Il a le feu vert du Président de la République pour convaincre les députés de ridiculiser leurs camarades sénateurs. Les promesses pleuvent de toute part. Les réseaux financiers et l’autre secteur des affaires pro-Jovenel seront mobilisés pour le seconder dans sa manœuvre et dans sa quête de voix pour renverser Céant avant qu’il n’obtienne une prolongation de son mandat auprès des sénateurs de l’opposition, ce qui aurait été une catastrophe pour le pouvoir, pense-t-on. Une fois sorti du Palais national, Gary Bodeau contacte les députés de son groupe et tous les  députés PHTK et alliés. Ils sont chargés de convaincre leurs collègues de la nécessité de renverser Céant avant qu’il aille au Sénat. Avec des promesses mirobolantes des uns et des autres du Palais national, les députés acceptent le principe de la convocation du Premier ministre même en son absence. Nous sommes à moins de huit jours de la venue de Céant au Sénat, soit le jeudi 14 mars. Une lettre est donc adressée par principe et pour la forme au Président de la Chambre basse, Gary Bodeau.

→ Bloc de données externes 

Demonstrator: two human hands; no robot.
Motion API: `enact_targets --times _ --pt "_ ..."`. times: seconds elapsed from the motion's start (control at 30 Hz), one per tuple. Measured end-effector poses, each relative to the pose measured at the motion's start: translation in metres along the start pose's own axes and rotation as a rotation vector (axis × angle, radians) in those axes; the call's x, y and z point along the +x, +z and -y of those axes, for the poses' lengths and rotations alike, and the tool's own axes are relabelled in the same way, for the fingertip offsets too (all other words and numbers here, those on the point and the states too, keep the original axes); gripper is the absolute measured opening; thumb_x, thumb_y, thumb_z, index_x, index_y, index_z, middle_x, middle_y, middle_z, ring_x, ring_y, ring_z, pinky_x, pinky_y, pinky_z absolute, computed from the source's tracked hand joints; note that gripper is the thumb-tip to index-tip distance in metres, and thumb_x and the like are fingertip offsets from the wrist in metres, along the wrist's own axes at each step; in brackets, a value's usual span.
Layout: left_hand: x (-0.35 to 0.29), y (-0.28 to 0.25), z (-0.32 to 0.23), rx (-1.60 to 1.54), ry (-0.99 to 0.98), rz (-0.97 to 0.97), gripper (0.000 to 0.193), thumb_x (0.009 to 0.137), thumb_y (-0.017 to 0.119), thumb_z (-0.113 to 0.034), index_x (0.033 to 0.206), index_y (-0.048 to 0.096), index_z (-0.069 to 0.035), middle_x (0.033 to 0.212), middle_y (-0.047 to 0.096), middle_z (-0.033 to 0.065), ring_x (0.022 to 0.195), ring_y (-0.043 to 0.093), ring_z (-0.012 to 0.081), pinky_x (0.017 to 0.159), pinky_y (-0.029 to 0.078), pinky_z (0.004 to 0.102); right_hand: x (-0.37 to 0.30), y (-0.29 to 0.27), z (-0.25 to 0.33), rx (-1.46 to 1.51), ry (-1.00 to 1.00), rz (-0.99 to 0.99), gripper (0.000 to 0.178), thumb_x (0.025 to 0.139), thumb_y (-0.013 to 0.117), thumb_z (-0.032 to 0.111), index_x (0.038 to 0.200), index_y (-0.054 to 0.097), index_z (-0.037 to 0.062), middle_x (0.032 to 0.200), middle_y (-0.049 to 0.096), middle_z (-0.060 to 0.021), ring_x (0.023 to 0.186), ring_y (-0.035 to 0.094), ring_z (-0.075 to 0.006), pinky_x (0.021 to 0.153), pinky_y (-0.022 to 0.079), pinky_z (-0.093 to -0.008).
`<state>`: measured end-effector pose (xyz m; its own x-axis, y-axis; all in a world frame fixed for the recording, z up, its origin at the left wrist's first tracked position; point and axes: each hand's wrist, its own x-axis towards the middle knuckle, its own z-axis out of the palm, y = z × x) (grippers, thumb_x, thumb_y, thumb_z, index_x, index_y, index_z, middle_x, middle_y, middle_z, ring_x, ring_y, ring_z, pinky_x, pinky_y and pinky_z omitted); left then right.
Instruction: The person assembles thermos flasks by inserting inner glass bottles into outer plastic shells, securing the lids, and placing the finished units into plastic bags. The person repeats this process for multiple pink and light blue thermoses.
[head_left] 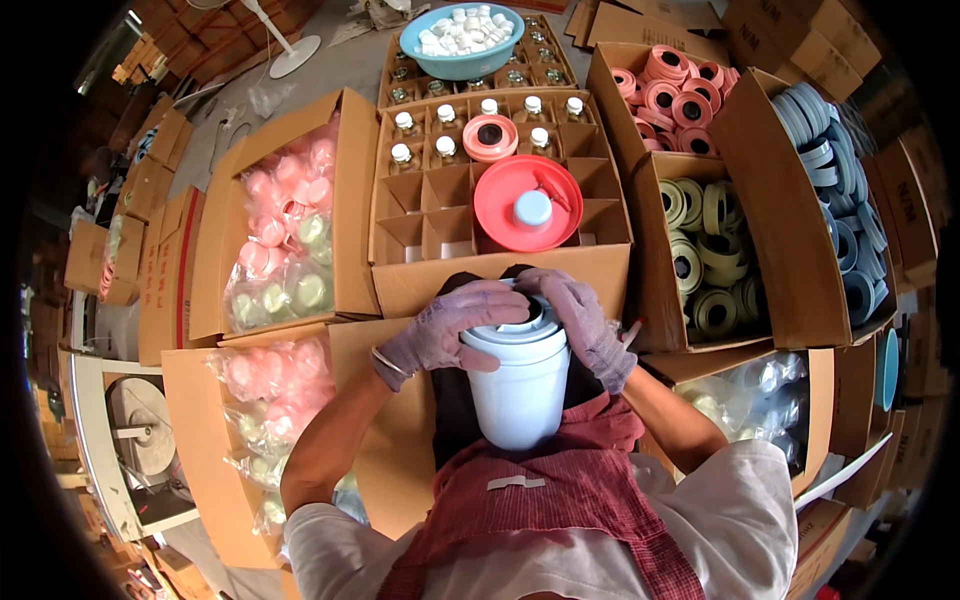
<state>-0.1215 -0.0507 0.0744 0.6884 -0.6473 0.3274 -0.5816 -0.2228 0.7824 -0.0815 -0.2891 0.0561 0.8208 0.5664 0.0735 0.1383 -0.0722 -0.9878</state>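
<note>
A light blue plastic canister [517, 395] stands upright between my thighs, against the apron. On top of it sits a light blue ring-shaped lid [548, 326] with a dark centre. Both my hands wear greyish-purple gloves. My left hand [450, 325] curls round the lid and the upper left wall, its thumb on the side. On the opposite side, my right hand [585, 325] clasps the lid's rim with bent fingers. Just beyond them, a red-pink round dish [500, 220] with a light blue cap [532, 209] rests on a divided carton. Behind it lies a pink ring lid [490, 137].
The divided carton [500, 275] holds several white-capped glass bottles [445, 150]. Farther back is a blue basin [455, 66] of white caps. At right, cartons hold pink rings [690, 105], green rings [712, 310] and blue rings [855, 270]. Bagged pink parts [265, 230] fill cartons at left.
</note>
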Motion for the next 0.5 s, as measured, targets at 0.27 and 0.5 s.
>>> enact_targets --times 0.27,0.5 --pt "-0.01 0.032 -0.02 -0.103 -0.378 -0.419 0.042 0.1 0.049 -0.02 0.138 0.049 -0.001 0.141 0.049 0.0159 0.132 0.044 0.0301 0.114 0.03 0.0393 0.004 -0.009 0.009 -0.149 -0.132 0.212 0.042 0.095 0.044 0.024 0.125 0.057 -0.0029 0.125 0.06 -0.0184 0.118 0.056 -0.0303 0.107 0.038 -0.0394" --pt "0.003 0.102 0.013 -0.587 -0.62 -0.662 0.06 0.102 0.049 -0.027 0.151 0.028 -0.001 0.154 0.03 0.0158 0.144 0.026 0.0219 0.117 0.023 0.0324 -0.086 -0.032 0.113 -0.75 -0.177 0.243 0.049 0.086 0.061 0.028 0.129 0.058 0.0048 0.115 0.06 -0.0203 0.105 0.058 -0.0366 0.091 0.047 -0.0425"
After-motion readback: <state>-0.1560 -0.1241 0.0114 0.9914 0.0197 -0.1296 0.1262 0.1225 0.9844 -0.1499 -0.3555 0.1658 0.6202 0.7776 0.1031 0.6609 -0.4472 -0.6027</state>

Cette correspondance est signée par 70 députés lui demandant d’interpeller le Premier ministre et son gouvernement. Curieusement, et c’est une première dans l’histoire de ce Parlement : ce sont les députés interpellateurs qui ont décidé eux-mêmes de la date de l’interpellation. Elle est fixée pour le lundi 18 mars 2019, à 10 heures du matin, soit deux jours avant la date fixée par le Sénat. Un coup de maitre ! Gary Bodeau lui-même n’en revient pas de la promptitude de ses collègues tant il a du mal à organiser une simple séance ordinaire et réglementaire à la Chambre faute de quorum. Dans la foulée, une correspondance a été envoyée le vendredi 15 mars 2019 au Cabinet du Premier ministre indiquant que lui et son gouvernement sont attendus à la Chambre des députés pour être interpellés le lundi 18 mars 2019. Pris de court et surpris par ce coup inattendu, les sénateurs interpellateurs et particulièrement leur chef dans cette affaire, Youri Latortue, sont tombés des nues. Sans hésiter, ils accusent le Président Jovenel Moïse de vouloir court-circuiter leur action au Sénat. Et ils tentèrent de réparer le coup.

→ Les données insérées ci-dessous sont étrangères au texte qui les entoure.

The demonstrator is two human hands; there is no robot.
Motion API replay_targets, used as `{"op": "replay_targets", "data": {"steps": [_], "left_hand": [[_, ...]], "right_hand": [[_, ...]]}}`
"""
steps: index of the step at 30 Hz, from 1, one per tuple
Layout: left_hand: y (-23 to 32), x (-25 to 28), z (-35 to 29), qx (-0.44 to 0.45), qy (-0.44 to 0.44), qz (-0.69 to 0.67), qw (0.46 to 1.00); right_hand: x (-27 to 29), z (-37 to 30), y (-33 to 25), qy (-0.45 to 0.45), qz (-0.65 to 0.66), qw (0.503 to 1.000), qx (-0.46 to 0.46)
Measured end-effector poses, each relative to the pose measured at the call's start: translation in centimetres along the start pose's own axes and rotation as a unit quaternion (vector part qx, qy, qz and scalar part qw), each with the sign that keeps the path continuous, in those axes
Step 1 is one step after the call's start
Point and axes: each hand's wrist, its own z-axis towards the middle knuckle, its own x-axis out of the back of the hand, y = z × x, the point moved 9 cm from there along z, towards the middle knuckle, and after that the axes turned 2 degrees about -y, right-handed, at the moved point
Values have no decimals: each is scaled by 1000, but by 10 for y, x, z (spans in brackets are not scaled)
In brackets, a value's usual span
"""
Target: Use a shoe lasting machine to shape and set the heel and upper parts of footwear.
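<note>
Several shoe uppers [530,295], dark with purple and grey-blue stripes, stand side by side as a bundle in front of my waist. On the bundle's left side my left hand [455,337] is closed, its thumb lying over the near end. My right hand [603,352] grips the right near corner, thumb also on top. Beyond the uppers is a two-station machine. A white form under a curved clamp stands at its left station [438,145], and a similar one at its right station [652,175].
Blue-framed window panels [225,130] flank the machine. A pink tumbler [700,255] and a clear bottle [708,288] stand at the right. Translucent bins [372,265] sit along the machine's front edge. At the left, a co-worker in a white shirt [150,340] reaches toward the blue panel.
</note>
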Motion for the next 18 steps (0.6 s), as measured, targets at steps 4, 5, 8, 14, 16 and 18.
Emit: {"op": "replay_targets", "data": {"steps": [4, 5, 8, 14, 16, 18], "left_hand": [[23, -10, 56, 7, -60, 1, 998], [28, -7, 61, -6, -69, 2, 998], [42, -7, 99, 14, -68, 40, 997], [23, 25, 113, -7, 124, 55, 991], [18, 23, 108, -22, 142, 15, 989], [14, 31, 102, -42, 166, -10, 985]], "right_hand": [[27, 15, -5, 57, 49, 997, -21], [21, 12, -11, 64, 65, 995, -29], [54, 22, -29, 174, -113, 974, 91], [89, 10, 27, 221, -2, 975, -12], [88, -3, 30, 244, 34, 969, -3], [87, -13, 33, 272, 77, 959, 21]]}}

Une nouvelle fois, ils écrivent au Président du Sénat, autre sénateur de l’Artibonite, Carl Murat Cantave, et fixent un nouveau rendez-vous avec le Premier ministre cette fois pour le lundi 18 mars entre … 0h00 à 9 heures du matin. Et à partir de cette date, le Sénat commença à entrer dans le ridicule dans cette histoire de « sauver le soldat » Céant coûte que coûte. Puisque les honorables sénateurs trouvent le culot de fixer toute une série de date allant du mardi 19 mars, ou le mercredi 20, ou le jeudi 21 mars 2019 entre 0h00 AM à 6 heures PM. Une façon, croient-ils, d’empêcher les députés d’aller jusqu’au bout de leur intention de renvoyer le chef du gouvernement. Sauf que dans cette lutte opposant les quatre principaux personnages de la République : Jovenel Moïse, Jean Henry Céant, Gary Bodeau et Youri Latortue, la balance se penche dès le départ du côté du Palais national qui, en dépit de tout, détient une majorité assez confortable à la Chambre des députés.

Même au Sénat, d’ailleurs, Jovenel Moïse peut se targuer d’avoir une majorité relative. C’est dire que la lutte était quasi inégale entre le Champ de mars (Palais national) et le Bicentenaire (Primature).